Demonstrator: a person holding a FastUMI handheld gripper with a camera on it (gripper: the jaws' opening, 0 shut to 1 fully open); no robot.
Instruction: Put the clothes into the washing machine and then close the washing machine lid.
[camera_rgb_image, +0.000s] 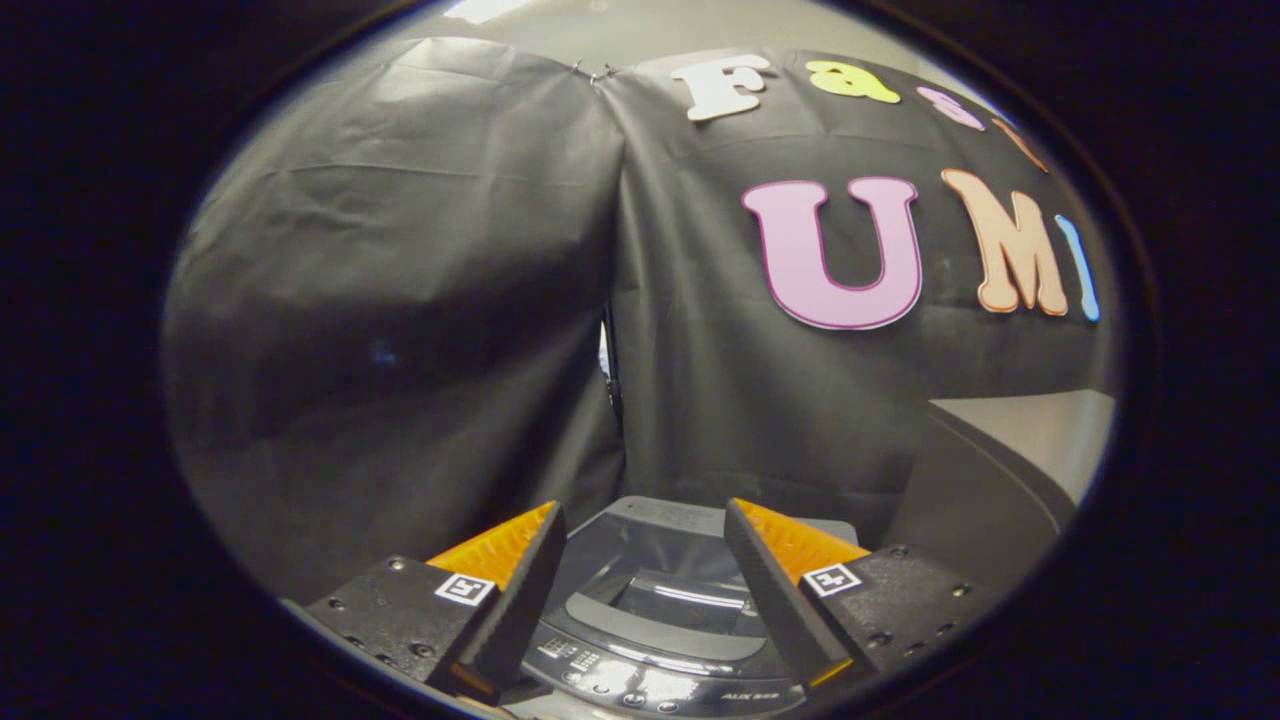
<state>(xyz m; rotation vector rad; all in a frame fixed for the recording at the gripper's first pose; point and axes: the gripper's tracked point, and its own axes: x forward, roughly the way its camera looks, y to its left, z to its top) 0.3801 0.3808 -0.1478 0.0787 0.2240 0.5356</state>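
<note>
Two claw (645, 520) fingers spread open, empty, above the washing machine (655, 610), its control panel (640, 685) nearest.

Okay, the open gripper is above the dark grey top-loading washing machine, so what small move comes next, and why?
Probably tilt down and lower toward the dark grey top-loading washing machine. The gripper is open with nothing between its fingers, the glossy lid looks closed, and no clothes are visible, so finding the lid's edge or the clothes seems first.

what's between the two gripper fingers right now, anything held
Nothing is held. The gripper is open, and through the gap between its fingers the gripper view shows the washing machine below, with its lid down and its control panel nearest.
</note>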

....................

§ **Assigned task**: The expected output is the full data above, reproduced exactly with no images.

§ **Task answer**:
Demonstrator: a person holding a FastUMI handheld gripper with a camera on it (gripper: the jaws' opening, 0 shut to 1 fully open); no robot.
Instruction: Put the clothes into the washing machine and then close the washing machine lid.
[camera_rgb_image, +0.000s] 
<state>(xyz m; rotation vector rad; all in a frame fixed for the recording at the gripper's first pose; point and axes: the gripper's tracked point, and its own axes: x forward, roughly the way its camera looks, y to its left, z to its top) 0.3801 0.3808 -0.1478 0.0787 0.2240 0.5356</state>
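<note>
Two claw (645, 520) fingers spread open, empty, above the washing machine (655, 610), its control panel (640, 685) nearest.

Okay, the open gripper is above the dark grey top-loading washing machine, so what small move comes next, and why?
Probably tilt down and lower toward the dark grey top-loading washing machine. The gripper is open with nothing between its fingers, the glossy lid looks closed, and no clothes are visible, so finding the lid's edge or the clothes seems first.

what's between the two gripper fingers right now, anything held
Nothing is held. The gripper is open, and through the gap between its fingers the gripper view shows the washing machine below, with its lid down and its control panel nearest.
</note>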

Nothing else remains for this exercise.